The development of quantum mechanics is a great example of how mathematics and physics can stimulate mutual progress. At the core of this success story stands the spectral theory of self-adjoint operators - so called Hamiltonians - which determine the energy and time evolution of quantum systems. The results of this combined effort have found a large number of applications in industry. However, attempts to incorporate relativistic effects have encountered many difficulties, both for the physical interpretation as well as for the mathematical analysis. At present, there are knowledge gaps between physics, mathematics and applications. This provides a unique opportunity to put ideas that already yield good numerical results in applications onto a rigorous mathematical footing and at the same time to challenge accepted viewpoints in physics. This project will focus on the spectral theory of relativistic Hamiltonians, specifically on the famous Dirac operators. Of particular importance are bound state energies given by the eigenvalues of Dirac operators. Even for a system comprised of a single relativistic particle, there are several mathematical concepts that are very poorly understood. This is in large part owed to the Dirac operator missing an important property compared to its non-relativistic counterpart: semiboundedness. Motivated by recent advances in the generalisation of this property, the aim of this project will be to extend concepts such as variational principles, eigenvalue bounds and eigenvalue asymptotics from the non-relativistic case to Dirac operators.

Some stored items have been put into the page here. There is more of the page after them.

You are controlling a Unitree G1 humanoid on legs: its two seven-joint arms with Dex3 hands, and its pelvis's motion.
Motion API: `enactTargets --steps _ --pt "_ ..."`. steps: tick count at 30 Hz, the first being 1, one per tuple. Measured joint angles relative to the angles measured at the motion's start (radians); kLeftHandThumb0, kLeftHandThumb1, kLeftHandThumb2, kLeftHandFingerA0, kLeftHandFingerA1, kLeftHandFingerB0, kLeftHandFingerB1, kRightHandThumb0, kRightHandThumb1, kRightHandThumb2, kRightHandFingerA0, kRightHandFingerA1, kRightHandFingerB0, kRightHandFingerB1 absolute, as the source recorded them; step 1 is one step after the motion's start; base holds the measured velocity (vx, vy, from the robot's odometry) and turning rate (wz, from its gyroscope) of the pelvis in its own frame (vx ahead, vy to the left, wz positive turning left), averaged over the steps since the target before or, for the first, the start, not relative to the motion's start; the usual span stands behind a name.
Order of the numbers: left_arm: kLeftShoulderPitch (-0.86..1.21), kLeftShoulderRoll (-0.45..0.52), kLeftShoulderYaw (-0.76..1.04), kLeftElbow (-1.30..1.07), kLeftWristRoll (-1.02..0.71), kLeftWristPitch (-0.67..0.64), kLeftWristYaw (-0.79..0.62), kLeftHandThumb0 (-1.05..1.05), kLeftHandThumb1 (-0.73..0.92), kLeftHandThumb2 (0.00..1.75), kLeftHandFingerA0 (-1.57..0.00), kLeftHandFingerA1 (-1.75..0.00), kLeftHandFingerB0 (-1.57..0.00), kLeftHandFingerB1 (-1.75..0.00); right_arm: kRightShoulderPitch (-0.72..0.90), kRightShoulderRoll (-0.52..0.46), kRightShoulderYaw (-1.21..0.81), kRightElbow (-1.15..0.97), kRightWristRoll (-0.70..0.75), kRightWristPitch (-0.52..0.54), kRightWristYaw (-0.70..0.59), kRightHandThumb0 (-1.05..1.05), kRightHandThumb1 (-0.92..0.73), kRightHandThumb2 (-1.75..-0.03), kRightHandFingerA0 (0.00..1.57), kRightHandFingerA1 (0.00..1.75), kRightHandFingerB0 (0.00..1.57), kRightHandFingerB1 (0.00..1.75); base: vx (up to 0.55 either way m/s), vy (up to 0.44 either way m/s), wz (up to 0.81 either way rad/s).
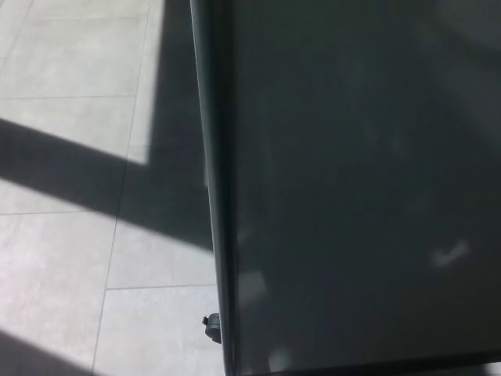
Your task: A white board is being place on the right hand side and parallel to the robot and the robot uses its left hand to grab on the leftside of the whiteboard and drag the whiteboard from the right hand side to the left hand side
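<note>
The whiteboard (pixel 360 188) fills the right two thirds of the head view. Its surface looks dark grey in shadow, with faint reflections. Its left frame edge (pixel 215 188) runs from the top of the picture down to the bottom, leaning slightly right. A small dark fitting (pixel 211 327) sticks out from that edge near the bottom. The board's lower edge shows along the bottom right. Neither of my hands appears in the picture.
Light grey floor tiles (pixel 70 266) lie to the left of the board. Broad dark shadow bands (pixel 78 176) cross them diagonally, with sunlit patches between.
</note>
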Motion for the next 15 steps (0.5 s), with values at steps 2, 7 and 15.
enactTargets --steps 2,7,15 --pt "-0.004 0.003 0.011 0.016 -0.001 -0.020 0.000 -0.36 0.48 1.03 0.00 -0.49 0.00 -0.47 -0.005 -0.005 0.001 0.020 -0.002 -0.032 -0.006 -0.54 -0.81 -0.64 0.34 0.37 0.23 0.31 0.00 0.000 0.00" --pt "-0.016 0.004 0.083 0.029 -0.020 -0.095 0.001 -0.76 0.60 0.65 -0.11 -0.24 -0.10 -0.23 -0.027 -0.018 0.002 0.062 -0.010 -0.109 -0.023 -0.53 -0.83 -0.64 0.31 0.37 0.21 0.31 0.00 0.000 0.00" --pt "-0.079 0.007 0.191 -0.087 -0.084 -0.222 -0.099 -0.85 0.55 0.91 -0.10 -0.26 -0.10 -0.23 -0.044 -0.021 0.002 0.092 -0.016 -0.194 -0.040 -0.54 -0.87 -0.66 0.27 0.36 0.17 0.30 0.00 0.000 0.00"
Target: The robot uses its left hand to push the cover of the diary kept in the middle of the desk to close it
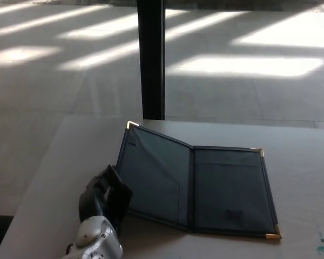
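The diary (197, 186) lies open mid-desk, right half flat, left cover (151, 178) tilted up off the desk (59, 162). The left hand (105, 197) sits at the cover's eight o'clock corner, right against the edge, placed low and outside it, likely to shove it over toward three o'clock. Its fingers (119, 190) look loosely curled, holding nothing. The right hand isn't in shot.

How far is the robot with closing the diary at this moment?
Done: the left robot hand is at the near left corner of the diary. In hand: it meets the left cover, which stands slightly raised. Left: the diary lies open on the desk; the cover must swing over onto the right half.
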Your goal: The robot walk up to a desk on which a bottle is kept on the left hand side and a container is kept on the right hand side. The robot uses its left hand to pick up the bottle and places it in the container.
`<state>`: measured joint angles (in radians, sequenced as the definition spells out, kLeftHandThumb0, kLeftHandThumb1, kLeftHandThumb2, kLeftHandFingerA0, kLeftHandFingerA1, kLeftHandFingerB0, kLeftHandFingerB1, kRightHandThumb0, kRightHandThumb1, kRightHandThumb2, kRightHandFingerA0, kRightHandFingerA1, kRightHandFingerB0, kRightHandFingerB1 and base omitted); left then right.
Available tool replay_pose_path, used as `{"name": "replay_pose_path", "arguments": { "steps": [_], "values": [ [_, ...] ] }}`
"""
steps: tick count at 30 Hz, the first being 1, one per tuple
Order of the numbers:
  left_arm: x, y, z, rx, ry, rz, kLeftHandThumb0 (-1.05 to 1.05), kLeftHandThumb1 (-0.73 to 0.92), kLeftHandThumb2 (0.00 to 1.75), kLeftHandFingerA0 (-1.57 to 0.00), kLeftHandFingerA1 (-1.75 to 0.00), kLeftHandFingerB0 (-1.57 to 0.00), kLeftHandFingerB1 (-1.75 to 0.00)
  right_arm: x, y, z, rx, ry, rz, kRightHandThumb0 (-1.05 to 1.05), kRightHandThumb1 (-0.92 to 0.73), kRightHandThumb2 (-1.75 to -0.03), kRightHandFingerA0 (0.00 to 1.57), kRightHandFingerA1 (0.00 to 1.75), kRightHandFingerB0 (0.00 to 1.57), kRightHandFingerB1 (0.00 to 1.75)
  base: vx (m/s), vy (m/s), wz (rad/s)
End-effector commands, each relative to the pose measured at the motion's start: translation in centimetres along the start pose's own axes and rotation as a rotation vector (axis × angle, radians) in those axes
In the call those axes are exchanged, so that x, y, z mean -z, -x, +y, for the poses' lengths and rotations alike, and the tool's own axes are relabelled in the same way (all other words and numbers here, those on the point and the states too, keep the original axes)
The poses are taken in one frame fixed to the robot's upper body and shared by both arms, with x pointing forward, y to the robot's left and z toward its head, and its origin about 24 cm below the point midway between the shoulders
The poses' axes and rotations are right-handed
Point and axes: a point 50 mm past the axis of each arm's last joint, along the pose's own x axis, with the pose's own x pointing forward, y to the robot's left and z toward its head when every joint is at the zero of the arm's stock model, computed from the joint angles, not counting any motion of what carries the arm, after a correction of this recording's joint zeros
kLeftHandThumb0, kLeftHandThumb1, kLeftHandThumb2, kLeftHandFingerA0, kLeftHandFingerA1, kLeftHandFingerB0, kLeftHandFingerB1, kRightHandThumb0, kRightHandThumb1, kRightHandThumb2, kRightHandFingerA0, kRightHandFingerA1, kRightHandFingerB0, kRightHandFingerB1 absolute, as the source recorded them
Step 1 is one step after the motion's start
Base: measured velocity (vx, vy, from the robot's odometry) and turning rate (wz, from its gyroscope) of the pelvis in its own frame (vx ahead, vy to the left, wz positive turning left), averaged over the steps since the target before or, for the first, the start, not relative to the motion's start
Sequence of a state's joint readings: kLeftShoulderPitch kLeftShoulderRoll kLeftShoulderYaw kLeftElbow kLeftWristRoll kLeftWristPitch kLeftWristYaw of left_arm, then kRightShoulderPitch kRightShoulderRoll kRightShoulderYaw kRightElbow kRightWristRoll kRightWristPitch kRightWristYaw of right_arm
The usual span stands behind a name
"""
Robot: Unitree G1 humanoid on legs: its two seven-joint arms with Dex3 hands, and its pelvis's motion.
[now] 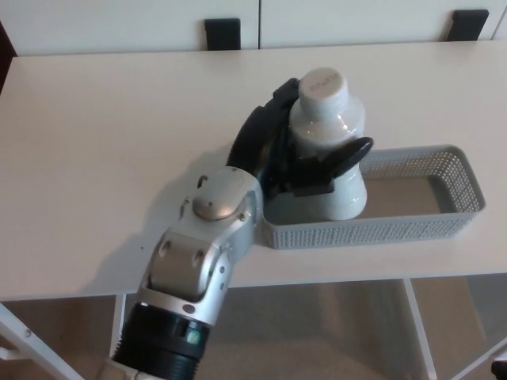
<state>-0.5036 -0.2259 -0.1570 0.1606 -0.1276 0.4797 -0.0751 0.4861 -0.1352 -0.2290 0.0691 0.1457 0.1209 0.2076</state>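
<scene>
Centre frame, the left hand (297, 154) is clasped round the white bottle (326, 142), black fingers (342, 157) wrapped across its front. The bottle stands upright inside the left end of the grey mesh container (412, 229) (its base seemingly on the floor, though the hand hides part). Rightward the container lies open; its near wall runs close to the desk (103, 134) front edge.

Pale cream desk (95, 142) spans room, white legs (420, 324) below. Two black chair backs (223, 33) at far edge, well apart. White cabinet fronts (127, 20) behind. Beige floor (333, 332) underneath.
</scene>
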Motion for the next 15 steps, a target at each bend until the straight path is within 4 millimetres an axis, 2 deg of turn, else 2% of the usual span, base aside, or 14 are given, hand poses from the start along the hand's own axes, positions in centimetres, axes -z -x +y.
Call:
{"name": "replay_pose_path", "arguments": {
  "steps": [1,5,6,8,9,15],
  "values": [
    [-1.1,-0.2,0.9,0.067,-0.016,0.008,-0.90,0.54,0.90,0.00,0.00,0.00,0.00,-0.1,-0.2,-0.6,-0.002,0.013,0.016,-0.36,-0.58,-0.56,0.49,0.54,0.50,0.49,0.00,0.000,0.00],
    [-2.2,0.0,1.4,0.055,-0.063,-0.027,-0.90,0.55,0.92,0.00,-0.03,0.00,0.00,-0.1,-0.3,-0.7,-0.002,0.015,0.025,-0.34,-0.58,-0.57,0.49,0.53,0.47,0.48,0.00,0.000,0.00],
    [-2.8,0.0,1.5,0.057,-0.068,-0.044,-0.89,0.55,0.93,-0.04,-0.11,0.00,0.00,-0.2,-0.3,-0.7,0.002,0.015,0.024,-0.33,-0.58,-0.57,0.50,0.52,0.47,0.46,0.00,0.000,0.00],
    [-3.5,0.0,1.5,0.059,-0.073,-0.062,-0.89,0.55,0.93,-0.04,-0.11,0.00,0.00,-0.4,-0.4,-0.7,0.006,0.016,0.023,-0.33,-0.58,-0.57,0.50,0.52,0.47,0.46,0.00,0.000,0.00],
    [-4.0,0.0,1.5,0.062,-0.069,-0.076,-0.88,0.53,0.91,0.00,0.00,0.00,0.00,-0.4,-0.4,-0.7,0.007,0.021,0.022,-0.33,-0.58,-0.57,0.49,0.52,0.47,0.46,0.00,0.000,0.00],
    [-8.0,0.8,1.0,0.104,-0.165,-0.210,-0.88,0.51,0.91,0.00,0.00,0.00,0.00,-0.8,-0.6,-0.9,0.000,0.023,0.012,-0.32,-0.60,-0.57,0.47,0.51,0.48,0.47,0.00,0.000,0.00]
  ]
}}
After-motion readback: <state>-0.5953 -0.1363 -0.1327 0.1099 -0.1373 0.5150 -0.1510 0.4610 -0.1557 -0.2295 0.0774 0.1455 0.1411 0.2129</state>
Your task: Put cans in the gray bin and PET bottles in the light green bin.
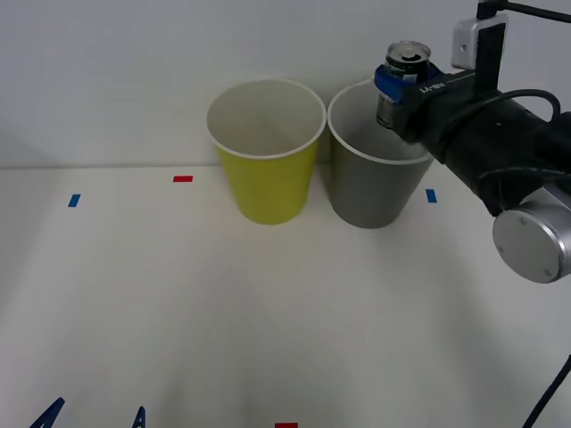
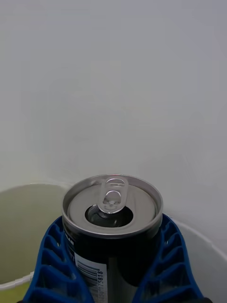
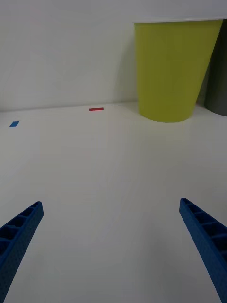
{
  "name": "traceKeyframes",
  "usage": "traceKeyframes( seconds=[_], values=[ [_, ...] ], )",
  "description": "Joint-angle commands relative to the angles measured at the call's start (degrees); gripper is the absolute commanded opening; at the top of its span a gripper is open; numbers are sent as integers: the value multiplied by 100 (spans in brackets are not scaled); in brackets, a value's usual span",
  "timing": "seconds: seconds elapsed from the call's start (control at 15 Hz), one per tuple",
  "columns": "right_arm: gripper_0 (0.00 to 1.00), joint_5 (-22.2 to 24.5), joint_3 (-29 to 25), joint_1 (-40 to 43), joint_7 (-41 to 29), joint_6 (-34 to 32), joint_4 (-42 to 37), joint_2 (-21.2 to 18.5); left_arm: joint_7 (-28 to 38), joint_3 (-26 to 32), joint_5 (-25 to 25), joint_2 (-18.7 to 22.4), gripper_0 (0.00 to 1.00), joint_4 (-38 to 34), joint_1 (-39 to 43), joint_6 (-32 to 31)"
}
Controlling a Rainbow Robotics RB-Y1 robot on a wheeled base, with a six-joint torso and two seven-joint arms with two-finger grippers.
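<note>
A small silver can (image 1: pixel 403 82) with a pull-tab top hangs upright over the open mouth of the gray bin (image 1: pixel 368 192), near its far right rim. My right gripper (image 1: pixel 406 89) is shut on it, blue fingers (image 2: pixel 49 265) pressed to both sides of the can (image 2: pixel 112 213). The light green bin (image 1: pixel 268 183) stands just left of the gray one, almost touching. My left gripper (image 3: pixel 111 227) is open and low over the table's near left (image 1: pixel 94 417), facing the light green bin (image 3: pixel 172 71). PET bottles are out of view.
Small red (image 1: pixel 183 178) and blue (image 1: pixel 74 201) tape marks lie on the white table, with another blue mark (image 1: pixel 431 195) right of the gray bin. A white wall rises directly behind the bins. The gray bin's side (image 3: pixel 218 80) shows beside the green one.
</note>
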Motion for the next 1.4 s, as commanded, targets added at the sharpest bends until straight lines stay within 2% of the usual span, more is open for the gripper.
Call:
traceKeyframes(
  seconds=[0.07, 0.33, 0.67, 0.93, 1.0, 1.07, 1.13, 1.4],
  values=[
    [0, 13, -118, -273, 27, -412, 660, 13, 0, 0, 0, 0, 100, 0, 0, 0],
    [0, 180, -171, -546, -17, -508, 1117, 75, 0, 0, 0, 0, 100, 0, 0, 0],
    [0, 48, -48, -924, -34, -807, 1671, 101, 0, 0, 0, 0, 100, 0, 0, 0],
    [0, -40, 13, -950, -105, -834, 1688, 110, 0, 0, 0, 0, 100, 0, 0, 0],
    [23, -40, 13, -950, -96, -860, 1688, 110, 0, 0, 0, 0, 100, 0, 0, 0],
    [70, -40, 13, -950, -78, -860, 1680, 110, 0, 0, 0, 0, 100, 0, 0, 0],
    [98, -40, 22, -950, -70, -860, 1680, 127, 0, 0, 0, 0, 100, 0, 0, 0],
    [100, 215, 119, -950, 9, -860, 1618, 154, 0, 0, 0, 0, 100, 0, 0, 0]
  ],
)
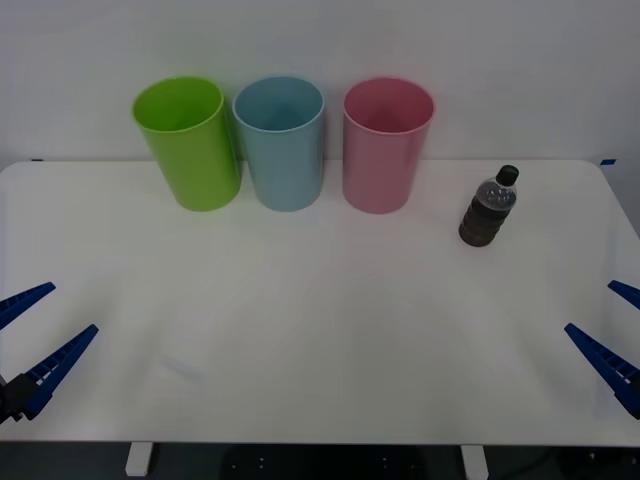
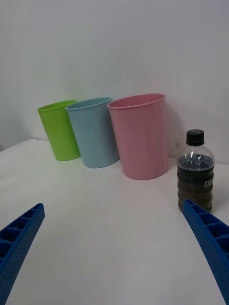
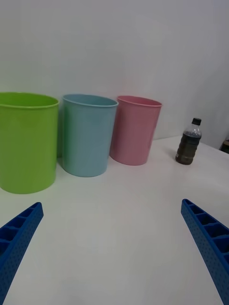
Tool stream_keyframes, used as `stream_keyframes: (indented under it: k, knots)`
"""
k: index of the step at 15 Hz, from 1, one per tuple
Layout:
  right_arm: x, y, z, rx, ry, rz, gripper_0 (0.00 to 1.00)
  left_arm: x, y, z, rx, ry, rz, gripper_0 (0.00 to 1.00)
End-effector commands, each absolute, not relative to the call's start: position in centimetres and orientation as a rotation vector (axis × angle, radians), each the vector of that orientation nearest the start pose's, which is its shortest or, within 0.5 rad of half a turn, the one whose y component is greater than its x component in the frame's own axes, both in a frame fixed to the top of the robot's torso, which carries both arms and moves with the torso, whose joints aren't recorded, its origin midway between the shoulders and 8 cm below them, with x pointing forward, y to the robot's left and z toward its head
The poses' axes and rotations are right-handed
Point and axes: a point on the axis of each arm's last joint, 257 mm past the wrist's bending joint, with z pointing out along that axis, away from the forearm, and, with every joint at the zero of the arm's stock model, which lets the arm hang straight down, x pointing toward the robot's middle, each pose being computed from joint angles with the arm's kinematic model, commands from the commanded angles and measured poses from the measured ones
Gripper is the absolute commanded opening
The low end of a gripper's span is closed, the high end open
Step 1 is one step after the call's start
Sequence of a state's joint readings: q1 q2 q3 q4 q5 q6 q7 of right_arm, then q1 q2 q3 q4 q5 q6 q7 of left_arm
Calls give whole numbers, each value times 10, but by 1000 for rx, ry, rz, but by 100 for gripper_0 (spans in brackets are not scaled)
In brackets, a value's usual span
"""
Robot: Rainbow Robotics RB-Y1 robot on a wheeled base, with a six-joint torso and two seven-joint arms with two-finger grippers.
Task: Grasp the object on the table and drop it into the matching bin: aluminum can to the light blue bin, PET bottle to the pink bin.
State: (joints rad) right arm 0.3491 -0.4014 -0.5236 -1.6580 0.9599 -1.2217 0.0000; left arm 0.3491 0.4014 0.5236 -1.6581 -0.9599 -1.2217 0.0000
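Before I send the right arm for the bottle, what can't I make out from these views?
- Bottle label: cut off by the right gripper's finger in the right wrist view, too small in the front view.
- Pink bin floor: hidden by its own wall in both wrist views.
- Left gripper and right gripper bodies: cut off by the front view's edges.

Three bins (image 1: 288,140) stand in a row at the frame's upper centre; the bottle (image 1: 488,207) stands upright to their right on the tabletop (image 1: 320,330).
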Motion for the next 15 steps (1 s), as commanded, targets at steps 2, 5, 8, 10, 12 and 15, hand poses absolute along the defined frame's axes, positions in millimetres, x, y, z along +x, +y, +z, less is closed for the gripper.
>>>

量子力学的发展是数学和物理如何促进相互进步的一个很好的例子。这个成功故事的核心是自伴随算子的谱理论，即所谓的哈密顿算子，它决定了量子系统的能量和时间演化。这种共同努力的结果在工业上得到了大量的应用。然而，结合相对论效应的尝试遇到了许多困难，无论是物理解释还是数学分析。目前，物理、数学和应用之间存在着知识缺口。这提供了一个独特的机会，将已经在应用中产生良好数值结果的想法置于严格的数学基础上，同时挑战物理学中公认的观点。本项目将重点研究相对论哈密顿算符的谱理论，特别是著名的狄拉克算符。特别重要的是由狄拉克算子的特征值给出的束缚态能量。即使对于一个由单个相对论性粒子组成的系统，也有几个数学概念很难理解。这在很大程度上是由于狄拉克算子与非相对论算子相比缺少了一个重要的性质：半有界性。受这一性质的最新推广进展的激励，本项目的目的将是将变分原理、特征值界和特征值渐近等概念从非相对论情况扩展到狄拉克算子。